Zudem greift ihr die Mutter unter die Arme bezahlt Wasser und Strom. Das Verhältnis der beiden Frauen zueinander habe sich deutlich verbessert, sagt Melanie erleichtert: "Meine Mutter wollte auch ihr eigenes Leben leben, der Abstand hat uns sehr geholfen". Auch Melanie hofft, künftig ihren eigenen Weg zu gehen. Die ersten Schritte dafür sind jedenfalls getan.
Das Leben im Ibbenbürener Heim
Acht Frauen und ihre Kinder leben zurzeit in der Einrichtung, die es seit 2006 gibt. Sie werden von einem 15-köpfigen Team, darunter Sozialpädagogen, Kinderkrankenschwestern und Psychologen, rund um die Uhr betreut.
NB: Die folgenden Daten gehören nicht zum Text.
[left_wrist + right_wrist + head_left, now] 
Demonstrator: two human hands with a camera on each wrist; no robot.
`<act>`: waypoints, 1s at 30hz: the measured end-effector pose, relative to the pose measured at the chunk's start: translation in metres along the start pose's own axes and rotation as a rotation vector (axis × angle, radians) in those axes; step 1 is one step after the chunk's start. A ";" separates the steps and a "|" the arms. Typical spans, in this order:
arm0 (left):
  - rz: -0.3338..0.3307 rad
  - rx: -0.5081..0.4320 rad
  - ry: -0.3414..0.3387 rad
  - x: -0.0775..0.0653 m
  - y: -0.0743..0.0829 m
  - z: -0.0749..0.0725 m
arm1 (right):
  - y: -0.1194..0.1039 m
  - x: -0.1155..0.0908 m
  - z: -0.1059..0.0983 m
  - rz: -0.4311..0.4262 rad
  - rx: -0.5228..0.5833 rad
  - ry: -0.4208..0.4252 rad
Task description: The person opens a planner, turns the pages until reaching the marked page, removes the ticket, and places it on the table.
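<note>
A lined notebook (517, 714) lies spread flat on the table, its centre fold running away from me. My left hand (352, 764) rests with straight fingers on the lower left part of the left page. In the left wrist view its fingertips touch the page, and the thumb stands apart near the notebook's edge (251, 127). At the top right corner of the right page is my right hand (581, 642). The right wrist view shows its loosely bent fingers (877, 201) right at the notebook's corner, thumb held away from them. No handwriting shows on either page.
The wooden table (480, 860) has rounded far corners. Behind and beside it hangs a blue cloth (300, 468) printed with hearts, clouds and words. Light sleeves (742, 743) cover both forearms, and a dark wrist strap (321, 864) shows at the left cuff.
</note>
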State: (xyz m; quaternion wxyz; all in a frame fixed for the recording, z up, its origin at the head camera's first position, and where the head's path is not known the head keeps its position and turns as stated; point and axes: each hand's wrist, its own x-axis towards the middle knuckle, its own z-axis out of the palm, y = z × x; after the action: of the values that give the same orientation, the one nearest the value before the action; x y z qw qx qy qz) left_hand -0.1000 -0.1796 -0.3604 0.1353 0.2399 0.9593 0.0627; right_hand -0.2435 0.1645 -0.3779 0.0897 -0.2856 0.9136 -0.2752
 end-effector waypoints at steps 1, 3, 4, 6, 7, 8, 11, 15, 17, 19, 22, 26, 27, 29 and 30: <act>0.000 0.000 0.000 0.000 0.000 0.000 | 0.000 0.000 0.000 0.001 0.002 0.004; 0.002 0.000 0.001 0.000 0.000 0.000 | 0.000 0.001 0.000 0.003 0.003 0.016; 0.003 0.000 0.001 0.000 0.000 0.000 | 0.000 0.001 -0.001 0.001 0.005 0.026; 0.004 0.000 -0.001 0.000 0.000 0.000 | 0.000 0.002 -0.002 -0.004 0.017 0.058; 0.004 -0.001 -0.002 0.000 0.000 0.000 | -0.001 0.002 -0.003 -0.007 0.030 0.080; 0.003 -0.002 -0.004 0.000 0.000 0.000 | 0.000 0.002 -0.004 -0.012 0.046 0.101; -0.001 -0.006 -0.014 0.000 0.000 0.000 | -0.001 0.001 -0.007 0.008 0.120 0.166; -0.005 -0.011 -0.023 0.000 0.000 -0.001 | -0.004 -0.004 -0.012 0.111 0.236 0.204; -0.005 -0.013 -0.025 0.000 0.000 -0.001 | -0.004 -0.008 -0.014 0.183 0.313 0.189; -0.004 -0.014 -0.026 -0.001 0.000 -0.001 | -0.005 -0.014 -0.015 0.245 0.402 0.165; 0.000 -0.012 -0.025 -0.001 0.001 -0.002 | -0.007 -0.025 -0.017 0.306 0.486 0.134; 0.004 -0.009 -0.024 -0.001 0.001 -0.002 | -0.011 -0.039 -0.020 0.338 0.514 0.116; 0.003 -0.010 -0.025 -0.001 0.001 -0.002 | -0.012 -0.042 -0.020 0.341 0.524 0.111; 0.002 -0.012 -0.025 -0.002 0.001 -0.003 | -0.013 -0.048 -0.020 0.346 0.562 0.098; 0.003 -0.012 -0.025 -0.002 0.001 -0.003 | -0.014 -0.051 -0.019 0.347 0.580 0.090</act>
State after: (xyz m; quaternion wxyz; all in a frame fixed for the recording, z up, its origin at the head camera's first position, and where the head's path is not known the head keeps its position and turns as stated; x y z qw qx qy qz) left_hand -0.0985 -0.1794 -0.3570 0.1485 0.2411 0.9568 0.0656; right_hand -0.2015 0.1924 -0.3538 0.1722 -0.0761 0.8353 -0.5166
Die jungen Mütter leben in Zwei-Personen-Appartements. Für Familien stehen Einzelappartements zur Verfügung. Die jungen Eltern sollen lernen, den Alltag alleine zu bewältigen und mit ihrem Nachwuchs zu leben. Etwa 60 Prozent der Bewohner schaffen im Anschluss den Schritt in die Selbständigkeit. Im Rest der Fälle kann es dann zu einer Trennung von Mutter und Kind kommen.